A historic opportunity to bottom fish the tech giants of the US stock market? Retail investors flock to ETFs tracking the "Seven Giants" during the plunge

During the continued decline of U.S. stocks, retail investors have aggressively bought into the ETF tracking the "Magnificent Seven" of U.S. technology giants, named the "Roundhill Magnificent Seven ETF" (ticker: MAGS), attracting a net inflow of $50 million over the past four trading days. Despite the ETF's trading price dropping over 7%, the inflow of retail funds ended five weeks of net outflows. This ETF primarily covers technology giants such as NVIDIA, Alphabet, and Apple, with assets totaling $1.68 billion
According to the Zhitong Finance APP, data released on Wednesday regarding capital flows in the U.S. stock market shows that during the recent continuous decline in the U.S. stock market, retail investors have been aggressively buying a popular exchange-traded fund (ETF) that tracks the performance of the "Magnificent Seven" tech giants.
According to the latest statistics from market analysis firm VettaFi, the "Roundhill Magnificent Seven ETF" (ETF code: MAGS), which tracks the overall price movements of the "Seven Giants" in the U.S. stock market, attracted a net inflow of up to $50 million over the past four trading days ending Tuesday. During the same period, the MAGS ETF's trading price fell by more than 7%, while the S&P 500 index dropped by 4.6%.
Statistics indicate that this significant net inflow of retail funds ended the previous five weeks of net outflows for this ETF. This popular ETF, with an asset size of $1.68 billion, had seen a cumulative net outflow of approximately $163 million over the past five weeks.

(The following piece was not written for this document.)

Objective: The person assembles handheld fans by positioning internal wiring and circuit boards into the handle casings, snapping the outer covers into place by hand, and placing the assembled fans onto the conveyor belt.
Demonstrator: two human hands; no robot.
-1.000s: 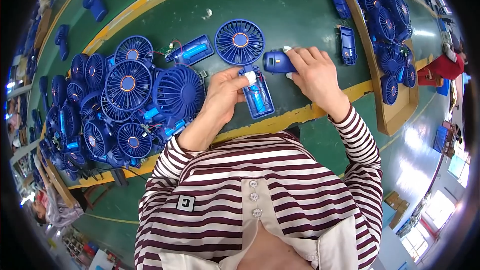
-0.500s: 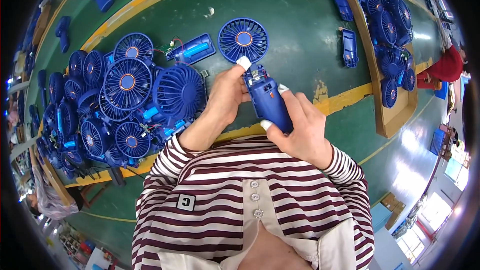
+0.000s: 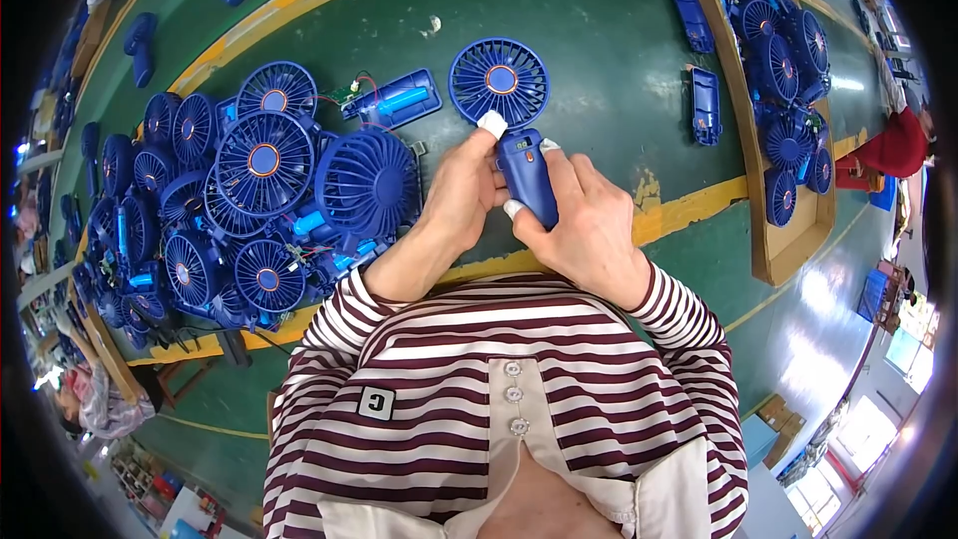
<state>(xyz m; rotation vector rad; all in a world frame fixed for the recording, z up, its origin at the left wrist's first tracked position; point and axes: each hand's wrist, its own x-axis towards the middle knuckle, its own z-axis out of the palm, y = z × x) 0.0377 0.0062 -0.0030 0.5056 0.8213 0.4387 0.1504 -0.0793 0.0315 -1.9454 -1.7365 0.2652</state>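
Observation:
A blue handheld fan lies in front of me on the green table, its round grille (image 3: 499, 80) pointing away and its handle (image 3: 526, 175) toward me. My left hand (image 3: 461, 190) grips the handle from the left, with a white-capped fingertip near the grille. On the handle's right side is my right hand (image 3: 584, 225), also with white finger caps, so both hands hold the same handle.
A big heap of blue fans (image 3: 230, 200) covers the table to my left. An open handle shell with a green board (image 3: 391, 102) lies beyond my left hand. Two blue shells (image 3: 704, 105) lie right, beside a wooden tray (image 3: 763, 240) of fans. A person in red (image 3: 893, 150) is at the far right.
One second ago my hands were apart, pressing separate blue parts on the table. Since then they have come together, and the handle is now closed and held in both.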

Since the beginning of this year, the ETF's trading price has cumulatively dropped by more than 12%. The ETF primarily covers major stocks including NVIDIA (NVDA.US), Alphabet (GOOGL.US), and Apple (AAPL.US), tracking the overall stock price movements of the seven tech giants that hold significant weight in the S&P 500 index and the Nasdaq Composite index.
The so-called "Magnificent Seven" tech giants, which hold significant weight in the S&P 500 index and the Nasdaq 100 index, include: Apple, Microsoft, Alphabet, Tesla, NVIDIA, Amazon, and Meta Platforms (the parent company of Facebook), and they are the core driving force behind the S&P 500 index's record highs.
Looking at the entire U.S. stock market, the seven tech giants have been the leading force since 2023, attracting global capital with their incredibly strong revenue driven by AI investments, solid fundamentals, consistently strong free cash flow reserves over the years, and expanding stock buyback programs.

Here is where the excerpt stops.